Filter the listing down to the lines containing the word "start".

■ Information shown:
****
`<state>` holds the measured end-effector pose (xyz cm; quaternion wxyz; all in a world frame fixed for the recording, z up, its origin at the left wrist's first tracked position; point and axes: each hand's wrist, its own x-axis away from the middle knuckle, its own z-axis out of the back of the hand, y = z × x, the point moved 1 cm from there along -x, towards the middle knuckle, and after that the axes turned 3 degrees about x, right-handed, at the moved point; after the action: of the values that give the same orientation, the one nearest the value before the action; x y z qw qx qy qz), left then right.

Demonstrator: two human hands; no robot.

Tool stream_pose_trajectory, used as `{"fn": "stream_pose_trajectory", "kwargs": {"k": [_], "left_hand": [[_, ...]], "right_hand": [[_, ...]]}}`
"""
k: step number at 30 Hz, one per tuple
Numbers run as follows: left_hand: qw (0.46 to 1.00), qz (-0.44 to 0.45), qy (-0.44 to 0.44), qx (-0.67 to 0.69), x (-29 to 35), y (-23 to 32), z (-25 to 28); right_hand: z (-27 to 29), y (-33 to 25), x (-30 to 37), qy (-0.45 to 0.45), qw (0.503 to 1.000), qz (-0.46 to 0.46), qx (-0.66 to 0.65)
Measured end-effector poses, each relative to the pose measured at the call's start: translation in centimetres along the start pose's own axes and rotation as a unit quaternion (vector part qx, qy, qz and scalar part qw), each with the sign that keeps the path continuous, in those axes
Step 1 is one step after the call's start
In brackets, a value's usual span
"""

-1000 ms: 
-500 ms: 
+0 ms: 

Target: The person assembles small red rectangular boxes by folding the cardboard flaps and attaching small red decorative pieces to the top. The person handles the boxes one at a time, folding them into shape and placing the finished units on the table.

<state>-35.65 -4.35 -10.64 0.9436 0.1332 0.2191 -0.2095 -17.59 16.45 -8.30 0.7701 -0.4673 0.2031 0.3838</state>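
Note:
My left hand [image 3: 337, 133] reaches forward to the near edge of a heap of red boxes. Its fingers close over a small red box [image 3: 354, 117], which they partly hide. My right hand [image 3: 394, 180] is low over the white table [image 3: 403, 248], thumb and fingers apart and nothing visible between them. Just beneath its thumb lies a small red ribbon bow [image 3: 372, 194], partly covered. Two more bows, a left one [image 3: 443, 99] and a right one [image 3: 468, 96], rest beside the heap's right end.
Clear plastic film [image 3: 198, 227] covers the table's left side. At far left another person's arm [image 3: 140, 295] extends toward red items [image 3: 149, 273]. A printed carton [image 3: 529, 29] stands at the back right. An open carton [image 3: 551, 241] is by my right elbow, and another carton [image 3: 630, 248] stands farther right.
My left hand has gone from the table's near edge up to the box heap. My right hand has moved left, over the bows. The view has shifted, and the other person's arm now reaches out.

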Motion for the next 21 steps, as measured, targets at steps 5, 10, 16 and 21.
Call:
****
■ Reply:
Measured end-effector poses, each relative to the pose measured at the call's start: translation in centimetres along the start pose's own axes and rotation as a unit quaternion (vector part qx, qy, qz and scalar part qw), each with the sign that keeps the path continuous, in those axes
Step 1 is one step after the call's start

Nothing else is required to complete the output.